Reproduce all of the data exactly. Images are not to appear in the reply.

Content starts

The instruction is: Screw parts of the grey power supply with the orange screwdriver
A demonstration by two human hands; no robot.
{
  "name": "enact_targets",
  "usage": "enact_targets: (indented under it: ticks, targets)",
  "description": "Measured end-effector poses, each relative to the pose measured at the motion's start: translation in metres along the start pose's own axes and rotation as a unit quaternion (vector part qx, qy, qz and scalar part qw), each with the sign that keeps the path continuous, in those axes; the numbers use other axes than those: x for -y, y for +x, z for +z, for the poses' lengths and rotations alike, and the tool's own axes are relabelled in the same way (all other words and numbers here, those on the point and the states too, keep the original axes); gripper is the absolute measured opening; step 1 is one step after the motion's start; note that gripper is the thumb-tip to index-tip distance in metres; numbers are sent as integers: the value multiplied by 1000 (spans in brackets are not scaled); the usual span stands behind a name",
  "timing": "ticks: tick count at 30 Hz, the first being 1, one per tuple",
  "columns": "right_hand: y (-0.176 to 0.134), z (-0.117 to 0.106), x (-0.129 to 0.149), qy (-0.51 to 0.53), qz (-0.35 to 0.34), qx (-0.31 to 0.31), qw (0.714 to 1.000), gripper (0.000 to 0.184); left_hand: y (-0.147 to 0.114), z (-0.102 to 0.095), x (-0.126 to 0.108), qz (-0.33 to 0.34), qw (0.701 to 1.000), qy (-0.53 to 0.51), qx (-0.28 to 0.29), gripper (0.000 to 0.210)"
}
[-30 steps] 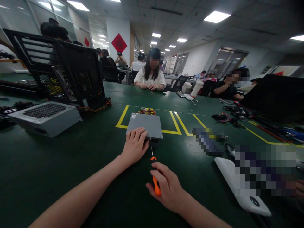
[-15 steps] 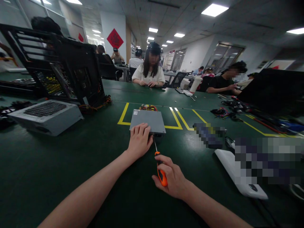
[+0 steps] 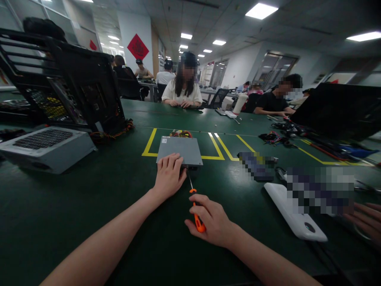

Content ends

### TASK RESPONSE
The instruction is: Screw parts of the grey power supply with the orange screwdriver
A demonstration by two human hands; no robot.
{
  "name": "enact_targets",
  "usage": "enact_targets: (indented under it: ticks, targets)",
  "description": "Measured end-effector poses, each relative to the pose measured at the motion's start: translation in metres along the start pose's own axes and rotation as a unit quaternion (vector part qx, qy, qz and scalar part qw), each with the sign that keeps the path continuous, in those axes; the numbers use other axes than those: x for -y, y for +x, z for +z, for the poses' lengths and rotations alike, and the tool's own axes are relabelled in the same way (all other words and numbers here, those on the point and the states too, keep the original axes); gripper is the absolute measured opening; step 1 is one step after the motion's start; note that gripper is the thumb-tip to index-tip distance in metres; numbers are sent as integers: the value multiplied by 1000 (spans in brackets are not scaled); the usual span stands behind a name",
  "timing": "ticks: tick count at 30 Hz, the first being 1, one per tuple",
  "columns": "right_hand: y (-0.176 to 0.134), z (-0.117 to 0.106), x (-0.129 to 0.149), qy (-0.51 to 0.53), qz (-0.35 to 0.34), qx (-0.31 to 0.31), qw (0.714 to 1.000), gripper (0.000 to 0.184); left_hand: y (-0.147 to 0.114), z (-0.102 to 0.095), x (-0.126 to 0.108), qz (-0.33 to 0.34), qw (0.701 to 1.000), qy (-0.53 to 0.51), qx (-0.28 to 0.29), gripper (0.000 to 0.210)"
}
[-30 steps] 
[-15 steps] 
[+0 steps] 

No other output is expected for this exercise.